I submitted my resignation to Methodist St. John on Friday. I had no choice if I was going to stop parenting from my to do list. I am still sad about it but also really hopeful for what God has next and how He is going to use this to bring about His (not my) purposes in my family.
I am still figuring this out and God is still teaching me, but I have a few observations from my journey thus far that I would love to share with the 10% of you who share in this struggle. :)
We can call this - Things to Consider When Trying To Avoid Parenting From Your To Do List 101:
1. To-do listing your kids is first a state of mind that then becomes a state of function.
There is no 3 step solution. It requires a paradigm shift to break the pattern.
2. Do you find your significance in your busyness?
This is a generational curse that I have observed in my family. We feel like the busier we are, the more significant we are. So we take on more and more until we are running ragged. I don't have any memories of my mom relationally but I sure can recite her resume to you for the number of times it was recited to me to describe her. That kind of measuring stick was passed down to me as a means of self-evaluation. I know, that's messed up. #WorkingOnThat
3. Do you have consistent moments to cherish the little things?

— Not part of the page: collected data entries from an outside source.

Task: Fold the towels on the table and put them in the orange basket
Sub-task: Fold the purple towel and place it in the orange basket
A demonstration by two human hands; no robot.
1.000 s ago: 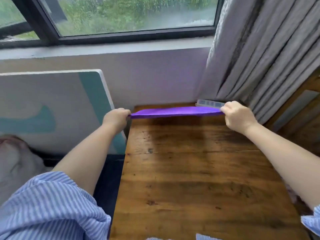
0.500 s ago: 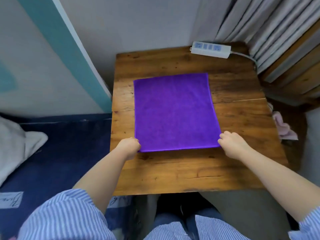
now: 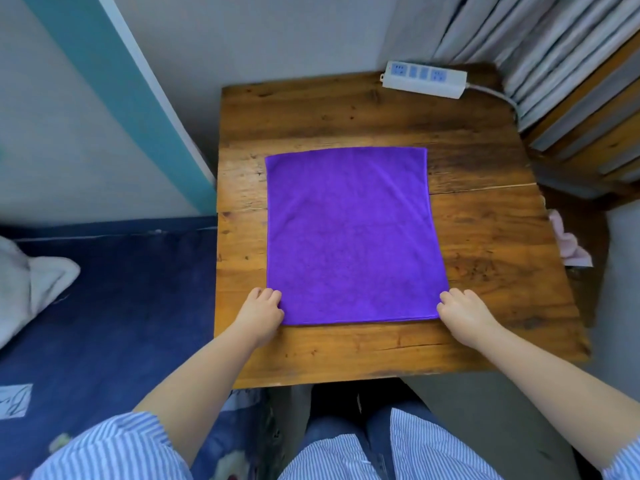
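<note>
Centrally, a purple towel [image 3: 353,233] lay spread flat on the wooden bench [image 3: 485,237], its long sides running away from the person. The left hand [image 3: 260,313] gripped the near left corner with curled fingers; the right hand [image 3: 464,313] gripped the near right corner likewise. Both forearms reached forward from blue-striped sleeves [image 3: 114,448]. A white power strip [image 3: 424,79] rested at the far right edge of the bench, its cable running toward grey curtains [image 3: 519,39]. A pink cloth [image 3: 568,247] showed just past the bench's right edge. To the left lay dark blue bedding [image 3: 121,289] with a white pillow [image 3: 31,282].
</note>
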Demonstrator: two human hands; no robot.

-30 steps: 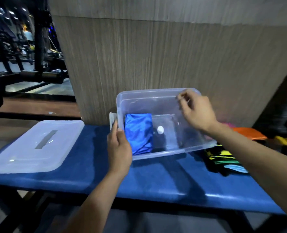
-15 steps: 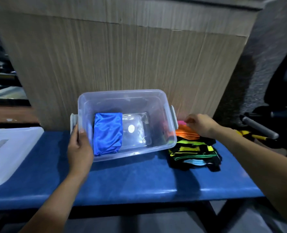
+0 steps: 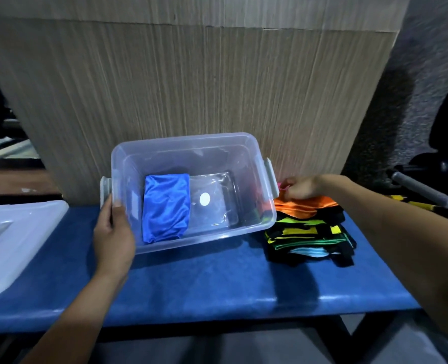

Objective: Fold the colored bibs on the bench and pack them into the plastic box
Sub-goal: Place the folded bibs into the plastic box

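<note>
Currently I see the box (image 3: 191, 158) on the blue surface (image 3: 204, 282), against a wood panel (image 3: 191, 74), with one folded blue bib (image 3: 165, 207) inside at its left. A lid (image 3: 15, 240) lies far left. Right of the box sits the bib pile (image 3: 309, 232). My left hand (image 3: 114, 235) grips the box's left rim; my right hand (image 3: 300, 187) pinches the orange bib (image 3: 306, 204) atop the pile.
</note>
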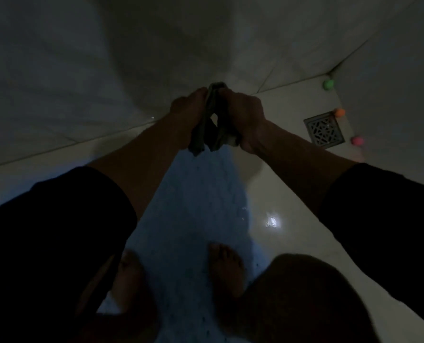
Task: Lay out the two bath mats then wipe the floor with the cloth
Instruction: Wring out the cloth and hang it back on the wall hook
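Gripping cloth [212,125] w/ both hands [190,105] [244,112], fingers hidden, dim.

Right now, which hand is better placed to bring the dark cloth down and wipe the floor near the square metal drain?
Probably the right hand: it grips the dark cloth on the side where the square metal drain lies. The left hand is farther away.

We see a dark grey-green cloth [212,125], a pale blue mat [193,206] with what may be small dark dots, a cream floor [292,194], a grey latticed drain [324,131], and green [328,84], orange [339,112] and pink [356,140] balls.
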`<action>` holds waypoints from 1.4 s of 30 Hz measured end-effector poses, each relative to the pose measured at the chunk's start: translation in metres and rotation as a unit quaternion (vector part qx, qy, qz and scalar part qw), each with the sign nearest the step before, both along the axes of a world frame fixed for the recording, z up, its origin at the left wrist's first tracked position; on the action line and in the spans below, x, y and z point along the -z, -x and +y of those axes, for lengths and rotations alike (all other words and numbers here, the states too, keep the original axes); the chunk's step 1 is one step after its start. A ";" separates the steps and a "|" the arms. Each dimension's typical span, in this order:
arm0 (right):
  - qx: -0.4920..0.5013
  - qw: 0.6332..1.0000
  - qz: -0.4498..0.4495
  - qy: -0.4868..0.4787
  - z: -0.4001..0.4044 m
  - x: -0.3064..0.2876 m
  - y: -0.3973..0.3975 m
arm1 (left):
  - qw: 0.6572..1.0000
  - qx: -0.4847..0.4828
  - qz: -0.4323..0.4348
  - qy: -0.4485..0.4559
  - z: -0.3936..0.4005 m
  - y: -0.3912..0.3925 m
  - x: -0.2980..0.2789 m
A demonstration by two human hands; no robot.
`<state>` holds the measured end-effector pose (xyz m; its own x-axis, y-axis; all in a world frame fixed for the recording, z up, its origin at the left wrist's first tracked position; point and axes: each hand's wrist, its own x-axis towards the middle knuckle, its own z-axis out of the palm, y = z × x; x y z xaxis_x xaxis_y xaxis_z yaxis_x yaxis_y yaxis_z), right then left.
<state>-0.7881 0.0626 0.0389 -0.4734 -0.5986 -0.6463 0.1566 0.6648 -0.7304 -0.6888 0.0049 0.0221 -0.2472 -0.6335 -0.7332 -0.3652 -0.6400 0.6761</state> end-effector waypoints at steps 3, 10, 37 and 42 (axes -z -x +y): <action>-0.030 0.999 -0.013 0.003 0.004 -0.065 -0.007 | 1.000 -0.009 -0.005 -0.013 0.007 -0.013 -0.065; 0.007 0.995 -0.093 0.023 0.018 -0.245 -0.020 | 0.998 -0.060 -0.004 -0.030 0.029 -0.035 -0.263; -0.338 0.933 -0.052 0.117 0.118 -0.763 -0.052 | 0.970 -0.097 0.013 0.225 0.184 -0.133 -0.796; -0.423 0.883 0.104 0.177 0.142 -0.842 -0.054 | 0.943 -0.046 -0.023 0.328 0.196 -0.145 -0.855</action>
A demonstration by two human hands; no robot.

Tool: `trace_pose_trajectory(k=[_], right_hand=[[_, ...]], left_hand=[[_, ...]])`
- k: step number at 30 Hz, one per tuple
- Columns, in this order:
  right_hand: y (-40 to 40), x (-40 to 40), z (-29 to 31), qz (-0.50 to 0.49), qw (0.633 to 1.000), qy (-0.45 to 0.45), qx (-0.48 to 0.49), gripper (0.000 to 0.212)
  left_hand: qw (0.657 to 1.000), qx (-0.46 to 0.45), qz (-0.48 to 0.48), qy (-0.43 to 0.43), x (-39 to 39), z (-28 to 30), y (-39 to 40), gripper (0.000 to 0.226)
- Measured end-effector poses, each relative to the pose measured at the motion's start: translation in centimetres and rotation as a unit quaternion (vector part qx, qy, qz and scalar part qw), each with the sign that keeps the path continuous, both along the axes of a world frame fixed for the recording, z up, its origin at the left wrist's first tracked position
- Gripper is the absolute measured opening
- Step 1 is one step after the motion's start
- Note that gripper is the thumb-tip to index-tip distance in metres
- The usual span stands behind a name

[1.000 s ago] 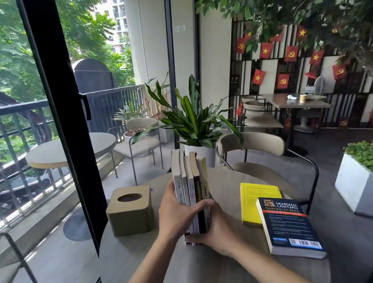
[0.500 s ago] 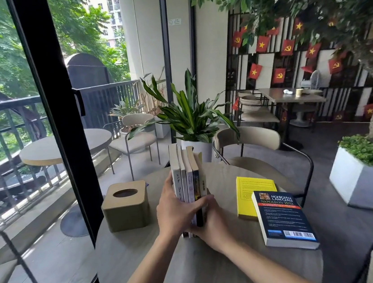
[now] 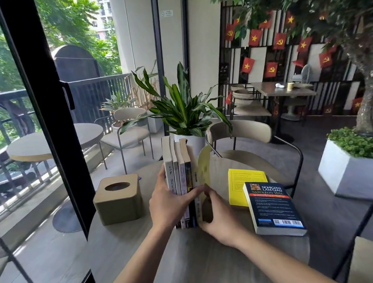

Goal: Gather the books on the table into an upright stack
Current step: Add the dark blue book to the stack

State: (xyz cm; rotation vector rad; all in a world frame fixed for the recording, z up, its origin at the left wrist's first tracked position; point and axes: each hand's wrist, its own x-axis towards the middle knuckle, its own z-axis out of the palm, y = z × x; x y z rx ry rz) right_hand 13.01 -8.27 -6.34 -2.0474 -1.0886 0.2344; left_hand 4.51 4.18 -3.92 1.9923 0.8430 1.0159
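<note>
Several books stand upright in a row (image 3: 179, 165) at the middle of the round grey table (image 3: 196, 269), spines toward me. My left hand (image 3: 167, 202) wraps the row from its left side, fingers across the spines. My right hand (image 3: 218, 219) presses against the row's right side near the base. The cover (image 3: 204, 162) of the rightmost book curls outward to the right. To the right, a yellow book (image 3: 244, 181) lies flat, and a dark blue book (image 3: 274, 205) lies flat partly on top of it.
A tan box with a round hole (image 3: 118, 199) sits on the table left of the books. A potted plant in a white pot (image 3: 184, 115) stands behind them, a beige chair (image 3: 241, 134) beyond. The glass door frame (image 3: 45, 125) runs along the left.
The rightmost book's cover has sprung open to the right. My right hand has slipped slightly away from the spines toward the row's right side. The left hand keeps its hold.
</note>
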Motion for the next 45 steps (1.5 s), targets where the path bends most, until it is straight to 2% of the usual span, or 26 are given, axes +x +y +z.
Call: trace_pose_trajectory(k=[2, 5, 8, 12, 15, 21, 23, 24, 29, 32, 34, 37, 42, 45], right_hand=[[-1.1, 0.6, 0.8, -0.038, 0.994, -0.091, -0.042, 0.079], [-2.5, 2.2, 1.5, -0.11, 0.957, -0.26, -0.068, 0.068], [-3.9, 4.3, 1.5, -0.191, 0.925, -0.306, -0.117, 0.07], [-5.6, 7.0, 1.0, -0.27, 0.911, -0.226, -0.215, 0.071], [-6.6, 8.1, 0.1, -0.326, 0.904, -0.135, -0.242, 0.074], [-7.9, 10.4, 0.5, -0.386, 0.895, 0.05, -0.217, 0.136], [-8.3, 10.7, 0.7, -0.363, 0.904, 0.083, -0.208, 0.139], [-8.5, 10.7, 0.6, -0.352, 0.912, 0.092, -0.191, 0.132], [-7.9, 10.3, 1.4, -0.349, 0.93, 0.112, -0.027, 0.066], [-6.5, 8.7, 3.2, -0.331, 0.938, 0.083, 0.053, 0.045], [-5.2, 7.2, 4.3, -0.316, 0.937, 0.061, 0.133, 0.038], [-3.0, 5.3, 4.9, -0.262, 0.933, 0.082, 0.231, 0.039], [1.0, 3.6, 3.2, -0.157, 0.956, 0.127, 0.212, 0.036], [2.4, 2.8, 1.9, -0.117, 0.96, 0.154, 0.202, 0.031]], left_hand=[[1.0, 0.005, -0.005, 0.003, 0.0, -0.1, 0.1, 0.103], [1.0, 0.004, -0.018, 0.004, 0.0, -0.1, 0.1, 0.102], [1.0, -0.004, -0.027, -0.002, 0.1, -0.2, 0.2, 0.103], [1.0, -0.003, -0.03, -0.005, 0.2, -0.4, 0.3, 0.103], [1.0, -0.002, -0.03, -0.005, 0.4, -0.6, 0.3, 0.099], [1.0, -0.01, -0.024, -0.008, 0.7, -0.9, 0.3, 0.1], [1.0, -0.007, -0.025, -0.009, 0.7, -0.9, 0.3, 0.101], [1.0, -0.007, -0.025, -0.008, 0.6, -0.9, 0.3, 0.101], [1.0, -0.011, -0.02, -0.01, 0.4, -0.9, -0.1, 0.102], [1.0, -0.011, -0.029, -0.007, 0.3, -0.9, -0.1, 0.104], [0.999, -0.013, -0.029, -0.008, 0.4, -0.7, -0.1, 0.102], [1.0, -0.007, -0.025, -0.003, 0.3, -0.7, -0.2, 0.103], [1.0, 0.003, -0.026, 0.0, 0.2, -0.8, -0.3, 0.102], [0.999, -0.001, -0.042, 0.01, -0.1, -0.9, 0.2, 0.113]])
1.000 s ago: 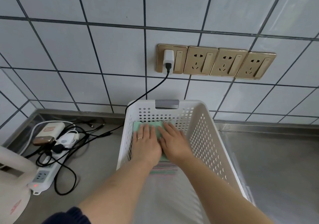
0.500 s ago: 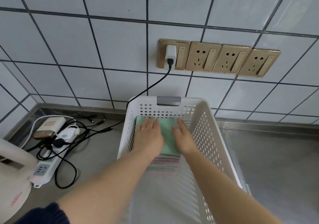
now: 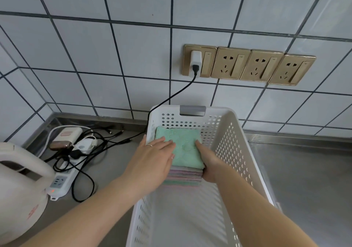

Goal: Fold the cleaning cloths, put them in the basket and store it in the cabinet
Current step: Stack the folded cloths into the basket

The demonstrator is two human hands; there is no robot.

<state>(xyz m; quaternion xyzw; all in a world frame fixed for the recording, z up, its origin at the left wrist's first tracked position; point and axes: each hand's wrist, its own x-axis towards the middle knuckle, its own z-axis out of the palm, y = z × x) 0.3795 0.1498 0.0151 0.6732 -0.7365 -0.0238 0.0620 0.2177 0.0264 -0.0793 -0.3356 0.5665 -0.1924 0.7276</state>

4. Love and hurry cannot coexist (John Ortberg- The Life You've Always Wanted ch. 5).
5. Changing this pattern may require giving up things that you enjoy in exchange for the priority of your family.
6. Ask yourself, does my to-do list own me?
7. Changing this pattern may require financial sacrifice.
8. Are your priorities motivated by your desire to please your peers?
Had I said yes to working Saturday mornings, I would have placed my desire to please my supervisor over the needs of my family. That's what we call "no bueno."
9. When you step out in faith to align your priorities with God's calling, He always takes care of you.
We have seen this with our adoptions, family moves, and many other moments where we made a decision that terrified us but we knew was right. It's the truth folks and as much as we would like confirmation on the front end, that first step of faith is critical.